March 30 this week was National Doctors Day, which was proclaimed a national celebration by President George Bush in 1991. But as I’ve written through this week here on Health Populi, doctors may enjoy prestige on the outside, but they’re hurting on the inside — both economically in medical/business practices, and emotionally in their personal career-lives.
Patients tend to like, even love, their personal physicians based on years of consumer polls on the topic (usually themed, “love my own doctor, hate the health care system”). But physicians and their patients aren’t on the same page, literally, when it comes to health data sharing. My post in the HIMSS blog this week speaks to the nearly polar-opposite approaches to opening vs. limiting patients’ data in electronic health records. My essay on the HIMSS blog this week, #HIMSS16 Reflections: Engaging the New Healthcare Consumer, speaks to this asymmetry.
Here’s an excerpt from that post:
Walking through the aisles of exhibitors with that consumer lens firmly focused, I indeed took in taglines and mantras on their booths heralding “population health,” “empowering patients,” “the connected patient,” and to be sure, “patient engagement.”
But the reality is that there continues to be a significant chasm between health care providers and patients when it comes to true sharing of data.
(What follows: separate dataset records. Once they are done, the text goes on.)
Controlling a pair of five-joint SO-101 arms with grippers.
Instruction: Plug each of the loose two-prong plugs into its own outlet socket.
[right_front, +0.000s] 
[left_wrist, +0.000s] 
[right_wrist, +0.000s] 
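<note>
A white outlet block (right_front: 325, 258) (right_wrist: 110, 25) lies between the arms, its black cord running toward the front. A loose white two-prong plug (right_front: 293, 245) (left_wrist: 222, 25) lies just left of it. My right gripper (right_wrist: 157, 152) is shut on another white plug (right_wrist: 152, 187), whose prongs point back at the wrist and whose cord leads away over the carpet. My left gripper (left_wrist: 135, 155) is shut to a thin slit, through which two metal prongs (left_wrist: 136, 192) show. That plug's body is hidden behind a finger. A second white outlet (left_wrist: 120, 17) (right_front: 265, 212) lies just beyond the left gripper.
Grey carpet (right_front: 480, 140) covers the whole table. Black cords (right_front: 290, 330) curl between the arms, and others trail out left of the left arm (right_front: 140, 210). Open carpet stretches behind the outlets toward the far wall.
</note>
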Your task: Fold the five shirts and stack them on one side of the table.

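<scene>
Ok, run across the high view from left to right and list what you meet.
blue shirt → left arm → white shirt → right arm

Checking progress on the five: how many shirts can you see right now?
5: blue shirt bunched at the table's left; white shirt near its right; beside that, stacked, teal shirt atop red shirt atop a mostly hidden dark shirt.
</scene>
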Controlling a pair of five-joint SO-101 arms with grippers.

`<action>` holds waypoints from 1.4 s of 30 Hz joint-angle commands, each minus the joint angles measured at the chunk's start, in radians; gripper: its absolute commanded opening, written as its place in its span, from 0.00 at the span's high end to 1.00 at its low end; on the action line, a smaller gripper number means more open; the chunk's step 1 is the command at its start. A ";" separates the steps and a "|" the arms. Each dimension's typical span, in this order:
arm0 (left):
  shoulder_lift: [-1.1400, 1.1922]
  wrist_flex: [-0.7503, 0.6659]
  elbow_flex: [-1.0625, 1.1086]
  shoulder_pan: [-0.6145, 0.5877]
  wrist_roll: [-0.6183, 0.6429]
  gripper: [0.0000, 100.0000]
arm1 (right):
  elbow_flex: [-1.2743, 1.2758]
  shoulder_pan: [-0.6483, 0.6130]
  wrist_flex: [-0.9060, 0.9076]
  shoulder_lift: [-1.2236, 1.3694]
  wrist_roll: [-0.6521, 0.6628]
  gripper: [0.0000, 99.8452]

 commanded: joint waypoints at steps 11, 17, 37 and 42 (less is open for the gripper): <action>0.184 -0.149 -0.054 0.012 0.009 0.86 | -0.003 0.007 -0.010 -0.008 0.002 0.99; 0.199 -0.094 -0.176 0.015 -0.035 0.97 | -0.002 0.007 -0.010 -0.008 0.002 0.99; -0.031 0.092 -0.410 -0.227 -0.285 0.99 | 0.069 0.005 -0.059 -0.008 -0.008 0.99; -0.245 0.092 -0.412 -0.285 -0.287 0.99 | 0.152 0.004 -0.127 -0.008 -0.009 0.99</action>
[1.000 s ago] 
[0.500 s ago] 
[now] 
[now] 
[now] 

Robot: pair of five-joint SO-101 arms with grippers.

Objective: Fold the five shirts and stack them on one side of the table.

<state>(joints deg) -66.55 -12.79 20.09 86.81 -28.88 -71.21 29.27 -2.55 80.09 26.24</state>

The most important piece of data coming out of hundreds of press releases during the week of HIMSS2016 is this one, from Accenture’s March 1 press release titled, “Consumers and Doctors Increasingly Divided on Who Should Have Access to a Patient’s Electronic Health Record, Accenture Survey Finds.”
I wrote more detail about the Accenture study here in Health Populi when this survey report was published during HIMSS week (titled, “Yin and Yang: Doctors and Patients’ Bipolar Views on EHR Access“).
Health Populi’s Hot Points: It is essential for patients/health consumers to be able to easily access their health data for their own health engagement, and increasingly, to share with caregivers (often adult children, daughters and sons alike, taking on caretaking roles).
It is also important to celebrate our physicians not just on National Doctors Day, but for their healing work. I point to Dignity Health’s “Hands are for healing” campaign celebrating their own community of physicians this week. This is part of the health system’s “Hello, humankindness” branding which I consider a best practice example for a high tech, high touch health care provider.
Part of patient engagement is for patients to engage back with physicians — to ask questions, to come prepared for the visit and maximize the precious face-to-face moment with the time-pressured doctor. That’s a terrific way to honor one’s physician.
And don’t forget to ask for your data if it’s not offered.